November 21, 2018 | | Nethanel Coppenhagen

A Local File Inclusion in Kibana allows attackers to run local JavaScript files


As organizations flock to Elastic’s open source Elasticsearch to search and analyze massive amounts of data, many are utilizing the Kibana plugin to visualize, explore and make sense of this information. A core component of the Elastic Stack, Kibana is available as a product or as a service and is used in concert with other Elastic Stack products across a variety of systems, products, websites and businesses.

This post will explore a critical severity Local File Inclusion (LFI) vulnerability in Kibana, uncovered by CyberArk Labs. According to the OWASP Foundation, “LFI is the process of including files, that are already locally present on the server, through the exploiting of vulnerable inclusion procedures implemented in the application.” Typically, this attack method is used for sensitive information disclosure, however in some cases, and as you will read here, it enables the attacker to execute code that exists on the server.

After discovering this vulnerability, CyberArk Labs alerted Elastic in October 2018, following the responsible disclosure process. The vulnerability, assigned CVE-2018-17246, was subsequently fixed by Elastic.

More About Kibana and Console

Similar to other Elastic Stack products, Kibana is an open source Node.js server presented as a web UI. Kibana works in conjunction with Elasticsearch to search and analyze large and complex data streams, making it more easily understandable through data visualization and graphics. Kibana has multiple functionalities, each with a different plugin: there are core plugins that are installed and activated by default with every Kibana, there are plugins that need to be activated, and there are others that require more than a free basic license.

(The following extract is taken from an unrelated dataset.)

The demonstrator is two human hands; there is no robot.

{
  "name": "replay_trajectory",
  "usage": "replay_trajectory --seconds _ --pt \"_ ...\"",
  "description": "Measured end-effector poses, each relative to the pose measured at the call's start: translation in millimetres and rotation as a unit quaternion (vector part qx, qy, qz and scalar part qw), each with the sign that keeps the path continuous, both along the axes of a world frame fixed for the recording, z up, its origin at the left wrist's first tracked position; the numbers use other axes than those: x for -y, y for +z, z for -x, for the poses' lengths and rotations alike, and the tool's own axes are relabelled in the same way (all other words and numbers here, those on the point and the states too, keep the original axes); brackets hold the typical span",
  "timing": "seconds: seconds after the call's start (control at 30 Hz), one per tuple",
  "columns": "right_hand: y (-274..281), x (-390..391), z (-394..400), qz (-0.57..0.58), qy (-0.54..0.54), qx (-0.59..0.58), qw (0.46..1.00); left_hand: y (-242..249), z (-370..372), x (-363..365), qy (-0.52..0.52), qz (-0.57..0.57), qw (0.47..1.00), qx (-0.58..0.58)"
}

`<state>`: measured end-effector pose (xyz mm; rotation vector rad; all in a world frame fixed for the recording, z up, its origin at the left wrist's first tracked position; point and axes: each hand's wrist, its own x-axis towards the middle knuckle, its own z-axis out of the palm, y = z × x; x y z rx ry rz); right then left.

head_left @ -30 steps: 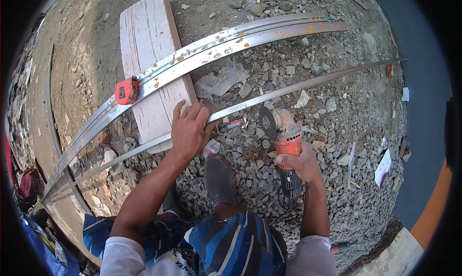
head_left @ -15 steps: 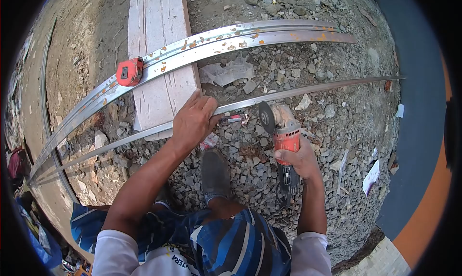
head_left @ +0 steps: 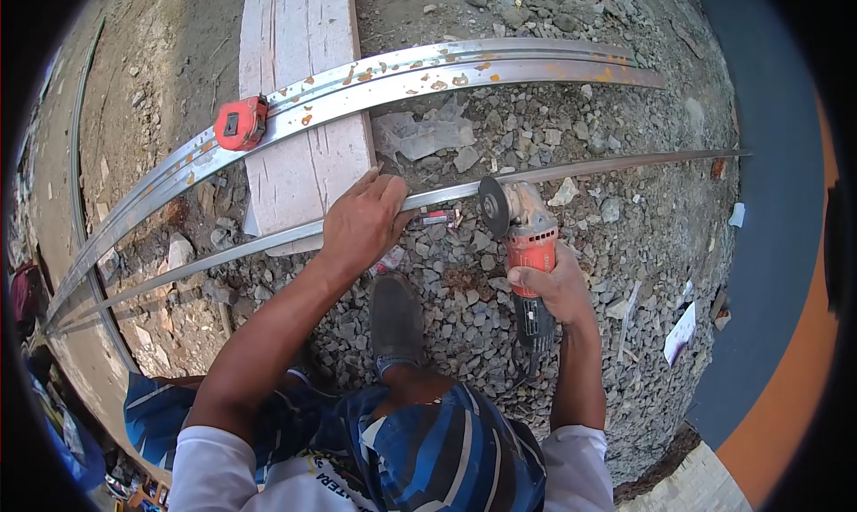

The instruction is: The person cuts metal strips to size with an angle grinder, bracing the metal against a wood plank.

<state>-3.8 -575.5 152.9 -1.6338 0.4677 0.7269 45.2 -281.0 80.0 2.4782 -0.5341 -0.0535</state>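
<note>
My left hand (head_left: 364,222) is closed around a narrow metal strip (head_left: 286,235), pressing it over the edge of a pale wooden board (head_left: 308,168). In my right hand (head_left: 558,284) is a red and black angle grinder (head_left: 533,255), held by its body with the head pointing away from me. The grinder's dark disc (head_left: 494,207) stands on edge, right at the near side of the strip, a little right of my left hand. Beyond the strip, a wider metal channel (head_left: 375,79) with rusty-orange spots crosses the board. A red tape measure (head_left: 241,124) sits on that channel.
Broken grey gravel (head_left: 446,316) covers the ground around my shoe (head_left: 395,320). Clear plastic scrap (head_left: 433,135) lies between channel and strip. A small red-and-black item (head_left: 436,218) is just under the strip. Another long metal bar (head_left: 79,164) lies at far left.
The grinder's disc has moved slightly up and left against the strip's near edge. My left hand stays on the strip; the view has shifted a little.
</note>
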Motion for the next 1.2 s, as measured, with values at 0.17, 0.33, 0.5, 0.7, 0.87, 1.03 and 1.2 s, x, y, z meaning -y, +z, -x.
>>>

Console is a basic plugin that comes with the basic Kibana, located under the “Dev Tools” section. This plugin provides a UI to interact with the Elasticsearch REST API without using cURL, enabling the user to write JSON queries and obtain responses through the web interface of Kibana. Console also has a history feature that maintains a list of the last 500 requests successfully executed by Elasticsearch. Console is also vulnerable to Local File Inclusion attack.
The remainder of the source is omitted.